Task objective:
Each line of the records that holds the word "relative" should be copied out.

#### Input for this task ####

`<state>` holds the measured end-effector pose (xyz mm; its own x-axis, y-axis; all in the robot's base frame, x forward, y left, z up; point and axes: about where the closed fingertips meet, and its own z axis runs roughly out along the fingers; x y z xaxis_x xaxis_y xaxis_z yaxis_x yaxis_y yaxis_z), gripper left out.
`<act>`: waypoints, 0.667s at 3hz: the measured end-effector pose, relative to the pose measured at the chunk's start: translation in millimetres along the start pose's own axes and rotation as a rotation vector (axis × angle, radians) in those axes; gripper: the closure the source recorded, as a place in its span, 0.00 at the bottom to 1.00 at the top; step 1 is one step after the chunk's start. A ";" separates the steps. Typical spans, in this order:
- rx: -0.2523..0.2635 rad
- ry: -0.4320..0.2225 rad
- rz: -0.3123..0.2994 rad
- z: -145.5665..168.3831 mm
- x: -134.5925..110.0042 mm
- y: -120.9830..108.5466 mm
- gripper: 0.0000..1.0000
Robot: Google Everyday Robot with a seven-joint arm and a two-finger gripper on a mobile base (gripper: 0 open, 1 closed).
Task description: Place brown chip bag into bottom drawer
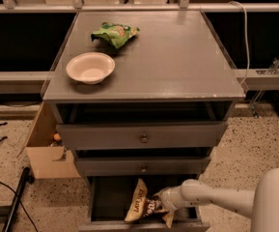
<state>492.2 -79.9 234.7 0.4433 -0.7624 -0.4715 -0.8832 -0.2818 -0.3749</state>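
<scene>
Hand [162,206] in bottom drawer [111,197], partly behind brown chip bag [140,204]

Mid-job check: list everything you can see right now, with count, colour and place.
brown chip bag: 1, dark brown with tan ends, standing in the open bottom drawer
bottom drawer: 1, grey, pulled open at the cabinet's base
green chip bag: 1, green, cabinet top, rear
bowl: 1, white, cabinet top, front left
cabinet: 1, grey, centre
cardboard box: 1, tan, floor left of cabinet
pincer: 1, white, in the bottom drawer at the brown chip bag
arm: 1, white, lower right
</scene>
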 end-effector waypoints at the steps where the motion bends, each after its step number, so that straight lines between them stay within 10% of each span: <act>1: 0.052 0.006 -0.048 7.7 -2.1 0.1 1.00; 2: 0.098 0.044 -0.044 17.1 0.7 1.9 1.00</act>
<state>493.5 -71.1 220.0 0.4720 -0.7760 -0.4184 -0.8432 -0.2588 -0.4713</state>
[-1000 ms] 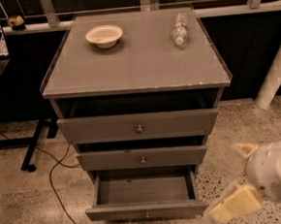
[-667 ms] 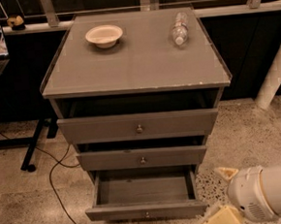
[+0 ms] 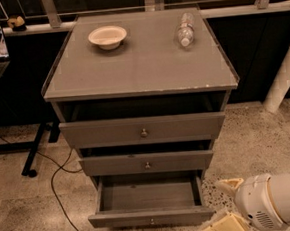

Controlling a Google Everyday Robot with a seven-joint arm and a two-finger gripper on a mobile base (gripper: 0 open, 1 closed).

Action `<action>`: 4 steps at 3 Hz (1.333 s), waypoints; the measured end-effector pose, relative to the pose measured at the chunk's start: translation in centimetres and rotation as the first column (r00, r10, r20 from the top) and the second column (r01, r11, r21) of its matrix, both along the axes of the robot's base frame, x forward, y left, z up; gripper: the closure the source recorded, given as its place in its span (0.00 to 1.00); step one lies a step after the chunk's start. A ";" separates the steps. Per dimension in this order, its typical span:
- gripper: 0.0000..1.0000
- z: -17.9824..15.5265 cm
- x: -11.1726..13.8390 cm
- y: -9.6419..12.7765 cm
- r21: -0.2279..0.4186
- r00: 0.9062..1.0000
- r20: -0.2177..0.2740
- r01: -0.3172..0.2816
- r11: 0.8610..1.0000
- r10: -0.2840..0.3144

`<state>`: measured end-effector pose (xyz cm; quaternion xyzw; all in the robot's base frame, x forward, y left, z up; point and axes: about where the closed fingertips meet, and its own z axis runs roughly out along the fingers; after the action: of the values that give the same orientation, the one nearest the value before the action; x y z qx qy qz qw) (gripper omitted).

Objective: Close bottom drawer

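The grey cabinet (image 3: 139, 78) has three drawers. The bottom drawer (image 3: 150, 217), with the slimmest front and a tiny metal knob, is pulled out, and its inside is bare. The two drawers above it are nearly shut. My gripper (image 3: 223, 206) is low at the right, just off the bottom drawer's front right corner. Its cream fingers (image 3: 227, 185) are spread apart with nothing between them. The white wrist (image 3: 272, 200) reaches in from the right edge.
A cream bowl (image 3: 107, 36) and a plastic bottle (image 3: 184, 29) lying on its side are on the cabinet top. A black cable (image 3: 58, 194) runs over the speckled floor at the left, by a desk leg (image 3: 35, 152). A white post (image 3: 283, 74) stands at the right.
My gripper and wrist have moved left and a little down, closer to the bottom drawer's front right corner. The drawer has not moved.
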<state>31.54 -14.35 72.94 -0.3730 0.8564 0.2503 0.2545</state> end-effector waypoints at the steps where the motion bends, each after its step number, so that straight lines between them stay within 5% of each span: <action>1: 0.42 0.0 0.0 0.0 0.000 1.000 0.000 0.000 1.000 0.000; 3: 0.89 0.0 0.0 0.0 0.000 1.000 0.000 0.000 1.000 0.000; 4: 1.00 0.0 0.0 0.0 0.000 1.000 0.000 0.000 1.000 0.000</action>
<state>31.54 -14.35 72.94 -0.3730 0.8564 0.2503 0.2545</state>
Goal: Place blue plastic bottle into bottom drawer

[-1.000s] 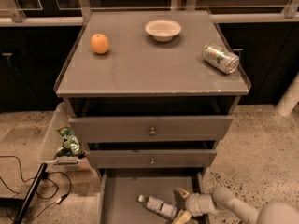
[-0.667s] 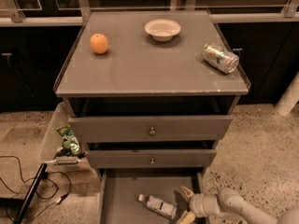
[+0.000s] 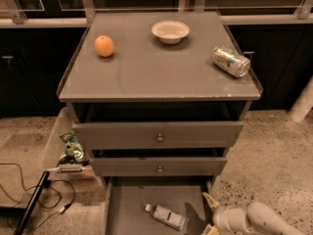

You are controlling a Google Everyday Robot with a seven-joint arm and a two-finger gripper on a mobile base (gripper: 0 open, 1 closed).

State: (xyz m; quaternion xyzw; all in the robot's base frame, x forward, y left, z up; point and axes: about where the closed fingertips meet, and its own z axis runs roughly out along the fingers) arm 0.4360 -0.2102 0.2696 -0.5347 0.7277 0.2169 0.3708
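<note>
The blue plastic bottle (image 3: 167, 217) lies on its side on the floor of the bottom drawer (image 3: 128, 204), white cap pointing to the back left. The bottom drawer is pulled out; the two upper drawers with round knobs are only slightly out. My gripper (image 3: 209, 214) is at the drawer's right side, just right of the bottle and apart from it. Its fingers (image 3: 211, 199) are spread and hold nothing. The white arm (image 3: 264, 220) runs off to the lower right.
On the cabinet top (image 3: 156, 72) sit an orange (image 3: 104, 46), a white bowl (image 3: 170, 31) and a green-and-silver can (image 3: 230, 61) on its side near the right edge. A bin with a green bag (image 3: 72, 150) and cables (image 3: 29, 195) are on the left floor.
My gripper has drawn back a little to the right, away from the bottle. The bottle stays lying in the bottom drawer.
</note>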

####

Problem solution:
`<act>`: waypoints, 0.667s at 3hz: the measured end-effector pose, relative to the pose measured at the chunk's start: translation in millimetres along the start pose's own axes and rotation as a rotation vector (axis × angle, radians) in those axes; gripper: the closure the source recorded, as a place in its span, 0.00 at the bottom to 1.00 at the top; step 1 is one step after the chunk's start. A ";" separates the steps. Typical spans, in this order:
Action `<action>`: 4 steps at 3 Hz (1.333 s), waypoints; the measured end-effector pose, relative to the pose measured at the chunk's start: translation in centimetres and rotation as the first column (r00, r10, r20 from the top) and the second column (r01, r11, r21) of its matrix, both along the axes of the robot's base frame, x forward, y left, z up; gripper: the closure the source recorded, given as its place in its span (0.00 to 1.00); step one lies a step after the chunk's start. A ";" separates the steps. Per dimension in this order, its typical span:

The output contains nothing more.